Chico Buarque, nas três versões da canção “O que será”, nos oferece um caminho para pensarmos sobre o que nos move e nos aquece. Aquilo que não tem remédio, nem medida, nem cansaço, nem descanso, nem governo, nem limite e nem juízo. Aquilo de que talvez já nem se tenha tanto a falar, depois de mais de um século de psicanálise e outros tantos séculos de filosofias, mas que segue perturbando o poeta e a gente toda. O que nos agita e atiça. O que nos bole por dentro, à revelia.

O que faz de nós o que somos. Segundo o exegeta Paul Beauchamp, no relato bíblico da criação do ser humano podemos já nos entender como o ser do desejo. Criados pelo desejo do Criador também portadores de desejo, temos, como Ele, potência criativa. Tanta, que pretendemos ser como Ele. Forçamos nossos limites, queremos ser mais do que somos. Mas é isso precisamente o que somos: o ser movido pelo desejo que o leva a querer ser mais do que é. De modo que, paradoxalmente, podemos dizer que se nos bastássemos no que somos, não seríamos propriamente o que somos.

Ser que está sempre por se fazer, mas que só se faz quando movido pela potência de desejo que o move. Se o desejo murcha, se esvai também o horizonte em que podemos nos fazer. Se o desejo é contido, contém-se também nossa propulsão para ser. Se o desejo parece ter morrido, é nossa vida mesma que está ameaçada.

Mas quando o desejo irrompe cortando o caminho, como as águas de um córrego que de repente jorram arrebentando as margens, nosso corpo parece sucumbir. Usando os verbos do Chico, o desejo nos atiça, agita, atraiçoa, queima, perturba; nos faz tremer, arder, suar; nos faz tentar dissimular, recusar, conciliar. Nos sentimos desacatados ou doentes de uma folia.

A palavra desacato nos ajuda a compreender. Somos atingidos em nossa soberania. Porque o ser do desejo é também o ser da racionalidade. O controle racional corre o risco de desabar frente à avalanche que nos adoece e desacata. E que, despudoradamente, nos expõe.

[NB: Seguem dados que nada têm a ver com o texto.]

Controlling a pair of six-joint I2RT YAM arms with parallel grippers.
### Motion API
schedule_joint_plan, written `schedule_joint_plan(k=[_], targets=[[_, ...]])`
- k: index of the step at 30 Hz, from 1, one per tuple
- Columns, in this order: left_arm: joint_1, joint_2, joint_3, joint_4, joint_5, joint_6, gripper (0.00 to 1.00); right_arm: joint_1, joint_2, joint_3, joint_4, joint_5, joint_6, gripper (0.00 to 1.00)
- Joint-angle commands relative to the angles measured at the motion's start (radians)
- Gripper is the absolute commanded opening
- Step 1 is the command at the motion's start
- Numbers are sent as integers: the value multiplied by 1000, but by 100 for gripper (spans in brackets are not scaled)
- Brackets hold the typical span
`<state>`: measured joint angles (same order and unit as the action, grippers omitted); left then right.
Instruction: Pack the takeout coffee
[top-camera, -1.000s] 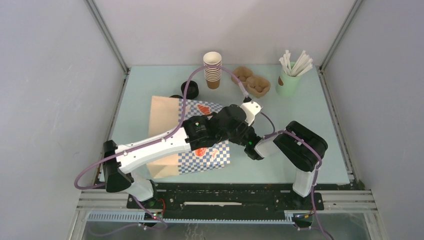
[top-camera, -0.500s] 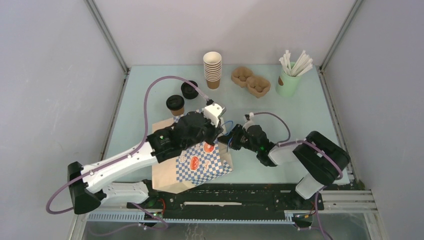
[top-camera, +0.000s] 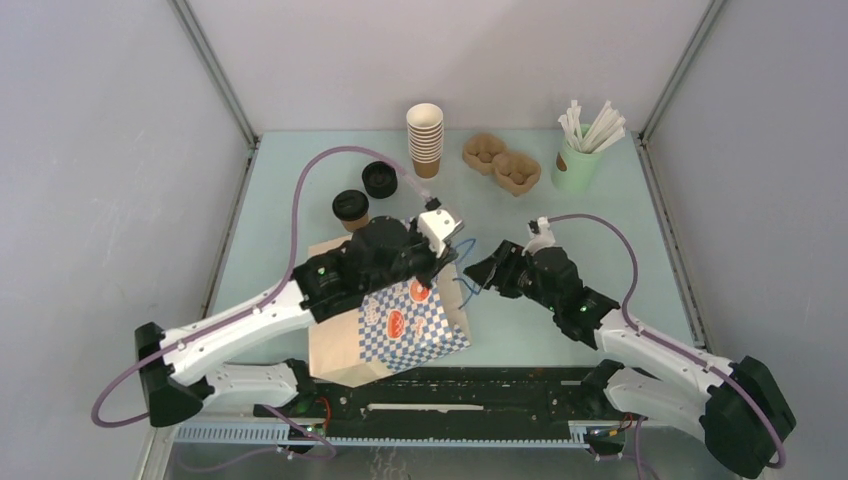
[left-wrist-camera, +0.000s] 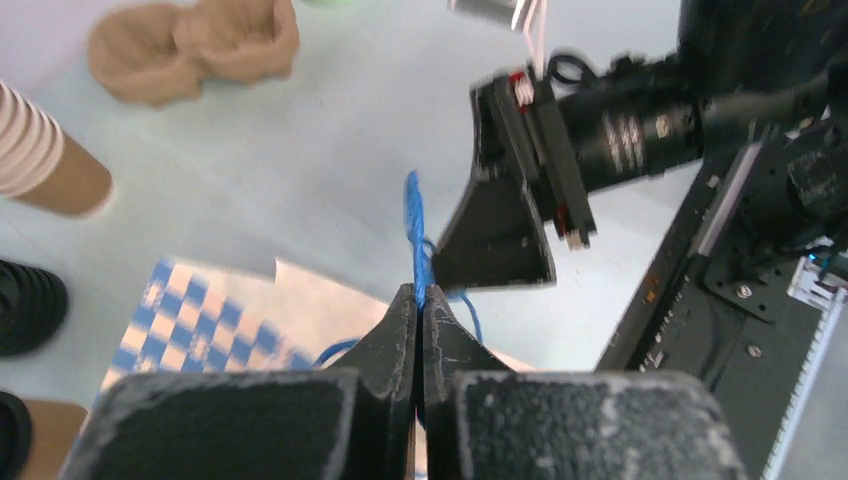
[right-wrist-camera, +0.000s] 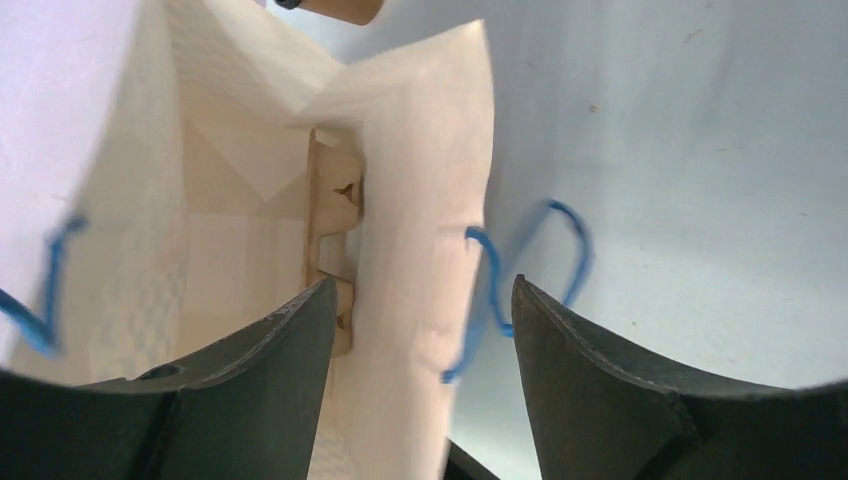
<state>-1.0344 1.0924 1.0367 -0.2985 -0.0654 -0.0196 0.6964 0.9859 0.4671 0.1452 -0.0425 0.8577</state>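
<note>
The takeout coffee (top-camera: 350, 208), a small brown paper cup capped with a black lid, stands on the table behind the bag. The paper bag (top-camera: 405, 325), kraft with a blue check print, is propped up with its mouth toward the right. My left gripper (top-camera: 446, 256) is shut on a blue string handle (left-wrist-camera: 413, 215) at the bag's top, its tips (left-wrist-camera: 418, 296) pinched tight. My right gripper (top-camera: 481, 272) is open at the bag's mouth, its jaws (right-wrist-camera: 422, 284) straddling the near bag wall (right-wrist-camera: 420, 200) without touching. A second blue handle (right-wrist-camera: 535, 260) dangles there.
A loose black lid (top-camera: 380, 180) lies behind the coffee. A stack of brown paper cups (top-camera: 425, 140), two moulded-pulp cup trays (top-camera: 503, 165) and a pale green cup of white straws (top-camera: 580, 155) line the back edge. Grey walls close in both sides.
The bag went from lying flat to propped up, lifted by my left gripper on its handle. My right gripper opened, let go of the bag's edge and drew back to the right.
</note>
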Motion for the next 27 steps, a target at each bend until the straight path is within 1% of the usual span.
schedule_joint_plan(k=[1, 3, 7, 8, 11, 14, 17, 18, 20, 22, 23, 27], targets=[[6, 123, 204, -1, 32, 154, 0, -15, -1, 31, -120, -15, -47, 73], [7, 187, 285, -16, 50, 185, 0, -11, 14, 30, -118, -37, -21, 74], [6, 272, 397, -18, 108, 228, 0, 39, 21, 17, -132, 12, 4, 72], [7, 289, 415, -17, 124, 235, 0, 44, 15, 5, -124, 12, 21, 70], [7, 339, 467, -17, 147, 248, 0, 95, 0, -35, -74, 23, 78, 55], [7, 388, 501, -8, 153, 239, 0, 182, 3, -43, -33, 128, 132, 53], [4, 411, 509, -1, 193, 218, 0, 257, 45, -42, 98, 157, 165, 52], [3, 409, 503, -2, 207, 209, 0, 279, 72, -37, 153, 159, 159, 52], [-3, 387, 472, -10, 228, 201, 0, 298, 122, -21, 206, 135, 154, 54], [-8, 337, 406, -21, 231, 198, 0, 285, 133, -20, 161, 128, 163, 55], [-9, 303, 358, -22, 231, 193, 0, 269, 118, -27, 128, 133, 164, 56], [-13, 169, 166, 40, 228, 134, 0, 205, -40, -118, 75, 164, 160, 60]])
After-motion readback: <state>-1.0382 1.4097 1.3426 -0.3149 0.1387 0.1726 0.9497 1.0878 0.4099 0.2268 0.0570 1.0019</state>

O ser do desejo, quando deseja, se revira ao avesso e mostra ao mundo o que lhe corre na carne.

Carne que possui em si um vulcão cuja cratera só se cala na morte que esfria suas brasas, como nos diz o poeta místico Pedro Casaldáliga em seu poema “Paz armada”, cujo subtítulo é “Aviso prévio para jovens que querem ser celibatários”. O braseiro da nossa carne não cessa de nos aquecer e atiçar, enquanto tivermos em nós o calor da vida.

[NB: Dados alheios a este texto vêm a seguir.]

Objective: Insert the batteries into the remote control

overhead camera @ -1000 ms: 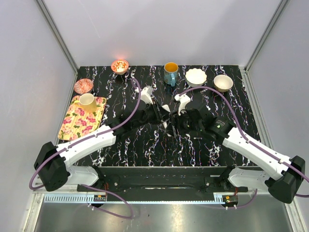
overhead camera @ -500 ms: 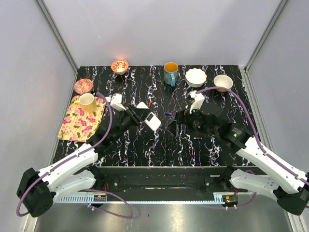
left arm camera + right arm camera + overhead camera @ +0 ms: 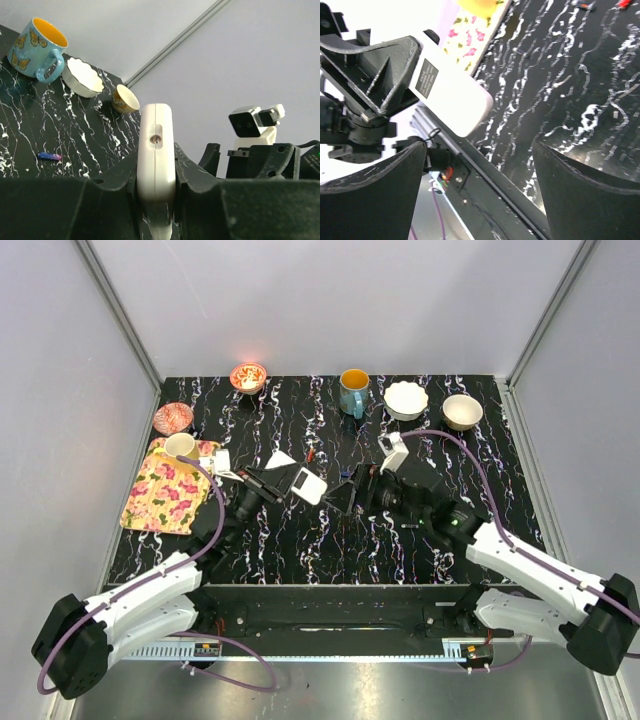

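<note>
My left gripper (image 3: 292, 482) is shut on the remote control (image 3: 308, 485), a flat white handset held above the table. In the left wrist view the remote control (image 3: 156, 145) stands edge-on, pinched between both fingers of the left gripper (image 3: 156, 167). My right gripper (image 3: 350, 495) is open just right of it. In the right wrist view the right gripper (image 3: 480, 190) has wide-apart fingers (image 3: 375, 195) below the remote control (image 3: 452, 95), with nothing between them. A bluish battery (image 3: 49, 156) and a reddish battery (image 3: 312, 454) lie on the table.
A small white cover piece (image 3: 281, 459) lies near the left gripper. A floral tray (image 3: 160, 495) with a cup (image 3: 181, 446) sits at the left. A butterfly mug (image 3: 353, 390), a white bowl (image 3: 406, 399) and small bowls (image 3: 462, 411) (image 3: 248, 376) line the back edge.
The left arm has carried the remote control left, away from where the arms met. The right gripper has opened wide, drawn back, then moved left toward the remote control.
</note>
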You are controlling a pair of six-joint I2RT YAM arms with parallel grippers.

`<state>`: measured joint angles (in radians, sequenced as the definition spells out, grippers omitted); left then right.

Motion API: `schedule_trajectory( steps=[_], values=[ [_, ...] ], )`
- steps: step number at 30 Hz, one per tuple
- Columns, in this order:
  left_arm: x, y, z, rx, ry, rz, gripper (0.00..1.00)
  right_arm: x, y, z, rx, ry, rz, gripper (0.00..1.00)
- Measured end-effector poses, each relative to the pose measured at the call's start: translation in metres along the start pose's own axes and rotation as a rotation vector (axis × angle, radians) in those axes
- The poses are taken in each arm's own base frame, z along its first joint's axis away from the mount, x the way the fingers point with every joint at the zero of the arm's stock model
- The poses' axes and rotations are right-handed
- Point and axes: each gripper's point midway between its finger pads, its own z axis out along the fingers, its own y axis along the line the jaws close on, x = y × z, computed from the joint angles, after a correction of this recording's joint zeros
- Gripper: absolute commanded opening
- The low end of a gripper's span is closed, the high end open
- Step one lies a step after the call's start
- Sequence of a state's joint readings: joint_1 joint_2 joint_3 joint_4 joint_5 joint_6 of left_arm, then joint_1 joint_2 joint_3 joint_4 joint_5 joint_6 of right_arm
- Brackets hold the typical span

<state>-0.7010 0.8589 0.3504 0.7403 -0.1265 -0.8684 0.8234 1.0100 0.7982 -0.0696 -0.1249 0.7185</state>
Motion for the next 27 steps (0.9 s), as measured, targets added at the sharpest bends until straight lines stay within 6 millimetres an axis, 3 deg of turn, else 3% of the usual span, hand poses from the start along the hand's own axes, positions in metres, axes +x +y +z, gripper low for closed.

O aviso do poeta para os jovens celibatários é também aviso para todos nós que vivemos em corpo e sangue. Não é só a castidade que nos põe em estado de paz armada frente ao que nos bole por dentro. E não é só o desejo por outros corpos o que nos queima por dentro. O que dá dentro da gente e que não devia nos lança com força imprevista em direção ao mundo todo e nos põe em risco constante de deixar transbordar um a mais de vida que assusta a nós mesmos e ao outro que nos vê e ouve.

Aquilo que tentamos dissimular é o que nos põe a viver como que num tom acima do que devíamos. Com um impulso a mais, um vibrato a mais, com a voz veemente demais ou o olhar agudo demais. Uma vida na tonalidade desconfortável da paixão.

Segundo o teólogo e filósofo Kierkegaard, a fé é a paixão do pensamento e qualquer forma de paixão é um aprendizado para a fé. O pensamento que se apaixona é o que é capaz de crer. De outra parte, toda forma de paixão contém em si uma crença. Ou uma confiança. Apaixonar-se e viver de acordo com isso seria então confiar e se pôr a caminho.

Suportar o desacato que fragiliza a vida racional e seguir com a força propulsora do que o bole por dentro configura assim o caminho do ser do desejo na radicalidade exigida para a sua realização máxima. E assim se percebe a improcedência da cisão entre a vida das paixões e a vida religiosa, que nossa cultura pretendeu realizar, e se pode escutar melhor no final da versão “À flor da terra”, de “O que será”:

Que todos os avisos não vão evitar

Porque todos os risos vão desafiar

Porque todos os sinos irão repicar

Porque todos os hinos irão consagrar

E todos os meninos vão desembestar

E todos os destinos irão se encontrar

E mesmo o Padre Eterno que nunca foi lá

Olhando aquele inferno, vai abençoar

A bênção do Pai Eterno se fará na compreensão de que, quando vivemos no inferno da paixão, realizamos aquilo que nos foi dado ser: um ser que deseja e que apenas por meio da vivência desejante no mundo pode florescer.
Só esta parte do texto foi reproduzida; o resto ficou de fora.